RJ: The State Department has changed dramatically since I started, but it still has a ways to go. State was one of the last departments of the US government to get onsite childcare…There are structural differences, there’s no doubt, but I also think culturally we’ve been slow…I look forward to a time when I can recruit more women into the senior jobs. I’ve had a bunch of women turn me down because they don’t think they can balance the work with children or aging parents. I understand it, and I respect their decision, but I’m sad because there are some good women that I’ve been unable to convince. The sense among many women is that the system — the corporate culture — still won’t accept them having the kind of life that they want while taking a senior job. But, I also know more and more men who are taking paternity leave. So I’m hopeful that, especially when we’re in it together, the corporate culture will change.

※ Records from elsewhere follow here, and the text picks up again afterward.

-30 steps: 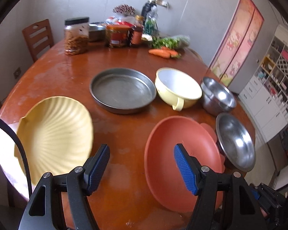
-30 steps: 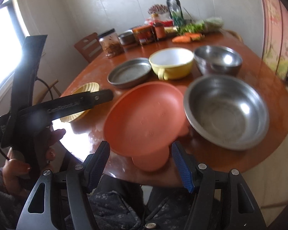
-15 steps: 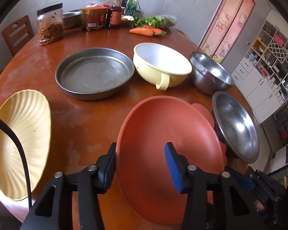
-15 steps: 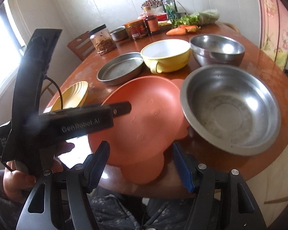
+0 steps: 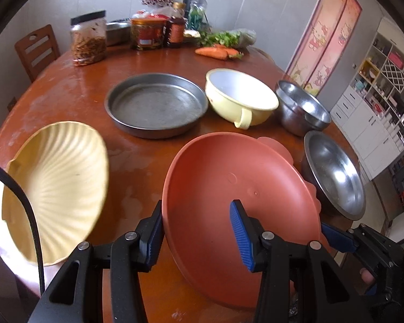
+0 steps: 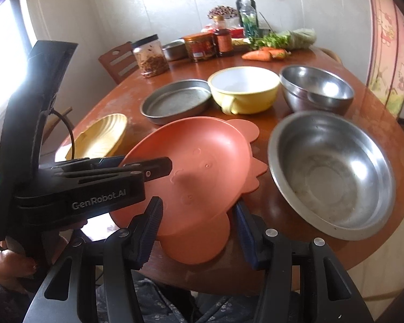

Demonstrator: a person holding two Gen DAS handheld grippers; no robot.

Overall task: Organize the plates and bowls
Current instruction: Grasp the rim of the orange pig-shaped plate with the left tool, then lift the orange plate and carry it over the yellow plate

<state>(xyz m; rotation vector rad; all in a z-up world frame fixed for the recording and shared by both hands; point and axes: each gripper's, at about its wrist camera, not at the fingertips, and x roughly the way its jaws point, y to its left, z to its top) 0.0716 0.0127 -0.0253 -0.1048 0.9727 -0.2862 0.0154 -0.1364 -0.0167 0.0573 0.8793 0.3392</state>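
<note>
An orange plastic plate [image 5: 229, 183] with ear-shaped tabs is tilted up off the wooden table [image 5: 67, 99]. My left gripper [image 5: 196, 231] straddles its near left rim, one finger under and one over, and appears shut on it. In the right wrist view the plate [image 6: 202, 161] is raised, and my right gripper [image 6: 199, 223] is open around its front tab. Behind stand a grey metal pan [image 5: 156, 105], a yellow handled bowl [image 5: 239, 97] and a steel bowl [image 5: 301, 107]. A wide steel bowl [image 6: 331, 172] sits to the right, and a yellow shell plate [image 5: 54, 188] to the left.
Jars [image 5: 89, 37], bottles, greens and carrots [image 5: 218, 51] crowd the table's far edge. A wooden chair [image 5: 37, 48] stands behind on the left. White shelving [image 5: 385, 94] stands at the right. The person's lap is below the near table edge [image 6: 175, 296].
My left gripper moved right from the bare table onto the orange plate's rim and narrowed on it. The plate has tilted up off the table. My right gripper stayed around the front tab.
</note>
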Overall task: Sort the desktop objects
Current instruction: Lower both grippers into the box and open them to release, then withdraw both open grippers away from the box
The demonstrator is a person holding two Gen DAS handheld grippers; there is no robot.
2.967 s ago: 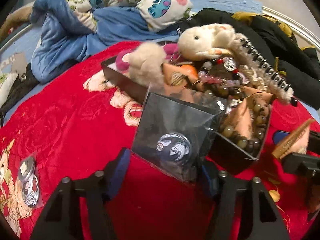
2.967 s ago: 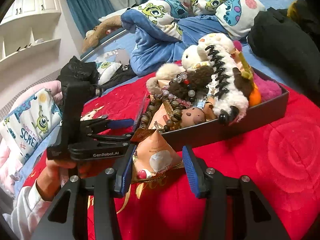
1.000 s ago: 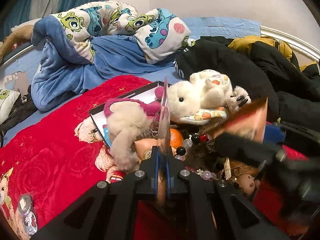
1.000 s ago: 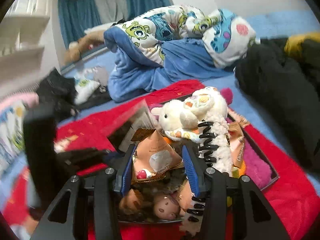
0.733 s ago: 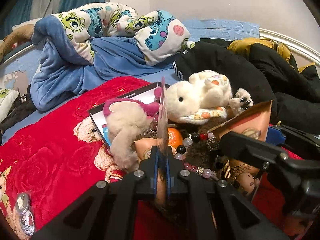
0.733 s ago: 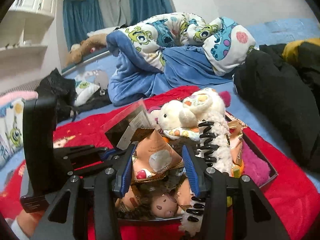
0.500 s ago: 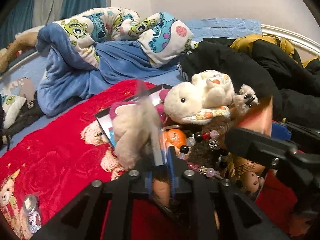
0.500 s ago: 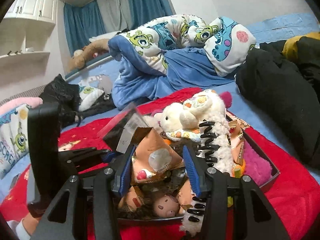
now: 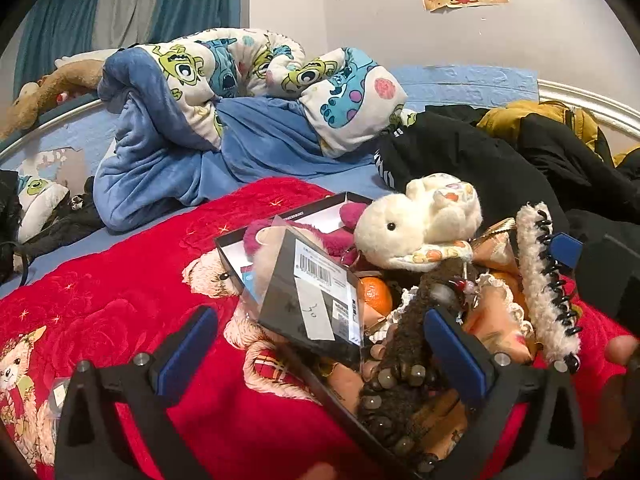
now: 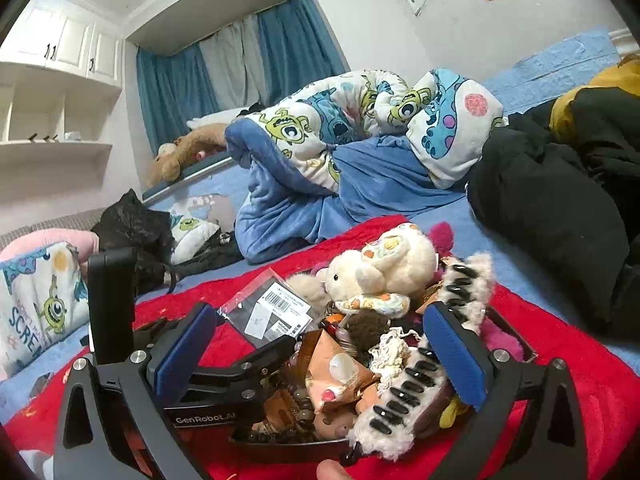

BPR: How did you react to the opposition of your nomination as ambassador to Mexico? What are you most looking forward to about the position as ambassador?

RJ: In terms of my reaction to the opposition, it did not surprise me. The opposition came from Senator Rubio (R-FL) and Senator Menendez (D-NJ), who have both been very clear in their opposition to the President’s change in policy on Cuba. For better or worse, I am often the face of that policy. Everyone tries not to take those things personally in Washington…But even after ten months of waiting, I’m still really excited to do this job. Somebody once asked me: “Why would you want to go from being an assistant secretary where you deal with 33 countries to ambassador?” And the answer is that I’ve been doing this job for more than four years. I love it, and it’s a great job, but to be an ambassador to an important country like Mexico would just be remarkable. There has never been a woman as ambassador to Mexico, so I would love to be the first woman.

Editorial Note: While Jacobson ’82 has now been confirmed by the US Senate as the new ambassador to Mexico, this interview was conducted before her confirmation on April 4, 2016.